At the Youth Assembly in the United Nations, were many young people there. One of the speakers said that leadership and empowerment were crucial. She said, “Put the you in youth.” After she spoke one of my favorite speakers spoke. Mr. Sam Vaghar really communicated his empowerment for the youth. Throughout his journey, he was persistent to make his voice heard. I learned to not be afraid to talk to anyone. Next we saw a video that focused on the eight MDGs. I was able to learn more in detail about these MDGs and what the United Nations is doing to achieve them. Lastly, we saw a movie with Mr. Pierre Dulaine. His movie focused on getting Arab and Jewish students to dance together. This movie was very moving, and it taught me how the conflict affects everyone. Mr. Dulaine’s intention was to plant the seed of friendship. On this day, I learned that there are many people who are working toward making a change in the most affected areas.

We were able to see the music video I am Malala, which was very inspirational. The music video focused on her message of education. Then we were introduced to a new video game inspired by the book Half the Sky. I learned that there are some video games that promote positivity. They taught us numerous ways to communicate our message, especially through social media. Ms. Rehema Ellis showed us that we had to get people’s attention. Mr. Bill Oberlander said we had to tell a moving story. The speaker that struck me the most on this day was Ms. Morgan Wienberg. She is very young and she is the founder of Little Footprints Big Steps. She was very emotional throughout her speech, as she spoke about her work with poor Haitian orphans. Her work really inspired me because she was able to achieve this at such a young age. Her sincere care towards those children is admirable.

 During the MMSY program we had discussions about some questions regarding self-esteem. We were able to get to know each other on a more personal level. Ms. Mahroo Moshari really helped us to express our feelings. We continued by speaking about our family background and how we got along with our family. I learned about some of the problems that some of us face throughout our daily lives. Ms. Moshari gave us helpful advice on how to deal with those difficulties.

The MMSY program taught me how to express myself and appreciate diversity and to be less stereotypical. It really opened my eyes to things that I had no knowledge about.

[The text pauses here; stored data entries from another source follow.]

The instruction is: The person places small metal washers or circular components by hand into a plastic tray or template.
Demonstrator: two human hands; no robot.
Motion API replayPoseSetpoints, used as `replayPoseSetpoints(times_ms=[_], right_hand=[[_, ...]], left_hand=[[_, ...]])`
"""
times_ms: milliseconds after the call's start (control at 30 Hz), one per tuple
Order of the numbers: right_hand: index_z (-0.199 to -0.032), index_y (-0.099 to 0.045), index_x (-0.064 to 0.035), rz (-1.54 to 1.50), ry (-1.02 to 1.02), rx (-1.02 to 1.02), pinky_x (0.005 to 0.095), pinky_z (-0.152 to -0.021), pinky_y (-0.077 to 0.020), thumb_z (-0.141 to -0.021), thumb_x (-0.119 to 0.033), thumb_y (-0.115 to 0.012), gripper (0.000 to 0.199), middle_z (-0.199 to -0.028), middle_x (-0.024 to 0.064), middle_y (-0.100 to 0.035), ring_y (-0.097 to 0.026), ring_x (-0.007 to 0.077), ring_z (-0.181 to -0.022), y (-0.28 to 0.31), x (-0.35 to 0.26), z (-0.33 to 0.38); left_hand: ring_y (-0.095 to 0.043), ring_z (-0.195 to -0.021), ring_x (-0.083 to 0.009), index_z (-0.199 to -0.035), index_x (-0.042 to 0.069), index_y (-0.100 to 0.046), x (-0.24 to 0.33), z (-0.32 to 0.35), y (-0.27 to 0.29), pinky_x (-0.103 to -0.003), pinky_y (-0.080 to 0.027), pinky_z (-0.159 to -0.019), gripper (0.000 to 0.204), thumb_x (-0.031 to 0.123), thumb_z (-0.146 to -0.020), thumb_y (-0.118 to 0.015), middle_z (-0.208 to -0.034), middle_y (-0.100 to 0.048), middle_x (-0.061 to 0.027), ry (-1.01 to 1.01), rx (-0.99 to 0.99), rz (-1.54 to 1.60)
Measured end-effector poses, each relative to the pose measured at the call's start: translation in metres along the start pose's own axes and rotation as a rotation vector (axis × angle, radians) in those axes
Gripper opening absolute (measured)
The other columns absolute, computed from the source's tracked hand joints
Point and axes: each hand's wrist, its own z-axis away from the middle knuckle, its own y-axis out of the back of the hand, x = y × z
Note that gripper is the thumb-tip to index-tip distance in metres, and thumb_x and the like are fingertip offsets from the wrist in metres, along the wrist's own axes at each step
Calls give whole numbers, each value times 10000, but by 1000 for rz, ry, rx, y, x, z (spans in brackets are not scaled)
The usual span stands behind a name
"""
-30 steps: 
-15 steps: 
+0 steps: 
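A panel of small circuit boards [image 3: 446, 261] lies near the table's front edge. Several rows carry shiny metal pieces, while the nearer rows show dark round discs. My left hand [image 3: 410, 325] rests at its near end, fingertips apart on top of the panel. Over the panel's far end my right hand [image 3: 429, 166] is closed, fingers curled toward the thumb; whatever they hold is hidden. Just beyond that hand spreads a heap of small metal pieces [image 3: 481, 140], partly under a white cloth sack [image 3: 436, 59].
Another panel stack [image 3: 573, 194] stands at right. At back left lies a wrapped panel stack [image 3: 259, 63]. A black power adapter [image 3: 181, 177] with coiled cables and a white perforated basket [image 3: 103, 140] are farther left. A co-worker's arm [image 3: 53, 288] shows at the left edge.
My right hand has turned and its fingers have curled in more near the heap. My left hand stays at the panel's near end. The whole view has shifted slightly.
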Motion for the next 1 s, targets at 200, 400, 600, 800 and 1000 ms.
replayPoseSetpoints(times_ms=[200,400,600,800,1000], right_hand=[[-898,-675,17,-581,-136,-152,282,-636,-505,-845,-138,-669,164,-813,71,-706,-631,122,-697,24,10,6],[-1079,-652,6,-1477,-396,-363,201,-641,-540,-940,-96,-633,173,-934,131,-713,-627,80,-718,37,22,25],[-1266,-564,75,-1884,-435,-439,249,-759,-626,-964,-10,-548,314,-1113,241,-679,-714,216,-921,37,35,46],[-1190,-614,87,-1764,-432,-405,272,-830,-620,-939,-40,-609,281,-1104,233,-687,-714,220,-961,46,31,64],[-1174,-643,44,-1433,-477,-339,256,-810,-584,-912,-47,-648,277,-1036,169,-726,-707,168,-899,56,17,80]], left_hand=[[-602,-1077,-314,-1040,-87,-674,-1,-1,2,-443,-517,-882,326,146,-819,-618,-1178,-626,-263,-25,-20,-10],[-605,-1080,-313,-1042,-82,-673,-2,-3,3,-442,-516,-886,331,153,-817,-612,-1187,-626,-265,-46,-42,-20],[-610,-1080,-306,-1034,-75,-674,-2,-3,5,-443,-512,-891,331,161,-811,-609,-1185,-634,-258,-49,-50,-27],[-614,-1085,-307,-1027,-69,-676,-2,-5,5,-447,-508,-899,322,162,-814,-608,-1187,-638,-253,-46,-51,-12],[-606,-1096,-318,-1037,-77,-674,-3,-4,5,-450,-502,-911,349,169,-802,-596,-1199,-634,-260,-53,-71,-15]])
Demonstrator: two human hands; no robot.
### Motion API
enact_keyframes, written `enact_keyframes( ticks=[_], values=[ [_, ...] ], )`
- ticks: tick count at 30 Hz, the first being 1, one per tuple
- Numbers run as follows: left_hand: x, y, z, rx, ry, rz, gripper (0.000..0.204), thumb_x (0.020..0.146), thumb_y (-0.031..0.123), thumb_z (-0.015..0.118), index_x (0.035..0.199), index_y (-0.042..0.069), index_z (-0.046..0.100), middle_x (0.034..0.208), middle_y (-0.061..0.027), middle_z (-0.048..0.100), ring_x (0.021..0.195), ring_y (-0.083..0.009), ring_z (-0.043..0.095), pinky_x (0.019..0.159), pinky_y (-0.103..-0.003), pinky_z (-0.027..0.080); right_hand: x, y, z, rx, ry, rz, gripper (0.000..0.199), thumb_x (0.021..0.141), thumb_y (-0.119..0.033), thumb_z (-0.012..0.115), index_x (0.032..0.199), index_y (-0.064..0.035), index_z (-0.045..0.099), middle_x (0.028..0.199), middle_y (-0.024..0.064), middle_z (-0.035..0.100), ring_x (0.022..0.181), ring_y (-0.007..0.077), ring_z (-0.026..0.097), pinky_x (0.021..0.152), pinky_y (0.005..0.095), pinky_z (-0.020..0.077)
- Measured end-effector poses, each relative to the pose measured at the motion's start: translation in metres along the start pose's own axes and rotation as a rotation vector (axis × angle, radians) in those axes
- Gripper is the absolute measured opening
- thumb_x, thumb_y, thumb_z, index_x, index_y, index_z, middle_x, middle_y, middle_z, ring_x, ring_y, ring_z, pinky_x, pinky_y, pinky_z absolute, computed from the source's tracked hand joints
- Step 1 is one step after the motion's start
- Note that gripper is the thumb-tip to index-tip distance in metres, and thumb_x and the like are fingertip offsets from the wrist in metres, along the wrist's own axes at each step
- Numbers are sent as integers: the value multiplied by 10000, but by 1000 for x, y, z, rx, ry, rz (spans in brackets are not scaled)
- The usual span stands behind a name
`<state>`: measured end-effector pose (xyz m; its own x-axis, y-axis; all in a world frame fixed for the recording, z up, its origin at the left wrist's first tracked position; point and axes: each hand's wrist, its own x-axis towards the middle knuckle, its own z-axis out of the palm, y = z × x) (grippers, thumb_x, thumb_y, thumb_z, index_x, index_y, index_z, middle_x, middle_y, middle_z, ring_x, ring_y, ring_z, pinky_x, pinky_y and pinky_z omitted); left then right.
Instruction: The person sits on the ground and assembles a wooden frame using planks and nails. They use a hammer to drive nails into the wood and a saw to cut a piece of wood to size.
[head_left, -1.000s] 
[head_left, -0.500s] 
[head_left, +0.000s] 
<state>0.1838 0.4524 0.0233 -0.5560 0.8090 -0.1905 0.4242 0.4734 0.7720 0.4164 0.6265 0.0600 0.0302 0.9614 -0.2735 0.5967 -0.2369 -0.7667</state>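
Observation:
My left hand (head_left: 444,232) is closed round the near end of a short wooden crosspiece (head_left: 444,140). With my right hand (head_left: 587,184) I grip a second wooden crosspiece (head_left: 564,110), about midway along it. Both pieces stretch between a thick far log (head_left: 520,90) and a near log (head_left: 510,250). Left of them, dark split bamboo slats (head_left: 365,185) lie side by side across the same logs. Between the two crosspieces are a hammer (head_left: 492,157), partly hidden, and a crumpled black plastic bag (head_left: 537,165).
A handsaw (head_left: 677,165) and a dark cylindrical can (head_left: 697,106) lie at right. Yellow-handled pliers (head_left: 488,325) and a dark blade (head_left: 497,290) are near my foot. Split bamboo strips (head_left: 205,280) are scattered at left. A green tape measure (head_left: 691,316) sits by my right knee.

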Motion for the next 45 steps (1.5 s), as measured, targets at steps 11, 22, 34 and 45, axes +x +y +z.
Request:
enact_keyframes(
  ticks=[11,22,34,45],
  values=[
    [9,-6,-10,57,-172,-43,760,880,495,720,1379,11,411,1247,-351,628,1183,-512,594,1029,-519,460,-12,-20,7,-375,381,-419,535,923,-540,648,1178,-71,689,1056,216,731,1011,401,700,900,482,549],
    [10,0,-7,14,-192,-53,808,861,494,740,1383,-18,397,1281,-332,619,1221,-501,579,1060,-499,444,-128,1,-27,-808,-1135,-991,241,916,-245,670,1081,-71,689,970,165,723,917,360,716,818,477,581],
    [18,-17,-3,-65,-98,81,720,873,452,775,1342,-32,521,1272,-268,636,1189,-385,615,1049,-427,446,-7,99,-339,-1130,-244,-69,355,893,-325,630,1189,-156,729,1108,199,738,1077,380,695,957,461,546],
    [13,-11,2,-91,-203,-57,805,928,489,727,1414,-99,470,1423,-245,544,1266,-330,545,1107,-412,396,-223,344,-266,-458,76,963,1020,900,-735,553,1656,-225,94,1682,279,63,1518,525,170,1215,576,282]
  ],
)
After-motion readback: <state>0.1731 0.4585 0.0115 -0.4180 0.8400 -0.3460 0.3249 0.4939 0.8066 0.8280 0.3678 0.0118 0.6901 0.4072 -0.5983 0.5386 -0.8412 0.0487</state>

I also enjoyed learning about the Cyrus Cylinder because of its significance. It was a different experience visiting the various places of worship, rather than just learning about them in school. I was also very privileged to be a part of the Youth Assembly. It was motivational and a great learning experience. I have gained a wealth of knowledge throughout this program.  After attending MMSY program, I know I have the duty to share what I have learned. I want to focus on advocating for Peace One Day. The simple act of talking to classmates and friends can make a difference, because then they will also tell others about it. I also want to tell people about the United Nations. I know that many people do not about it and the Millenium Development Goals. I owe this opportunity entirely to Ms. Mahroo Moshari. She did an amazing job to expose us to all of these things. I deeply appreciated her desire to hear our opinions about every place we visited or every activity we did. She taught us how to be more tolerant and accepting of diversity.



ALL human beings are born FREE and EQUAL in dignity and rights.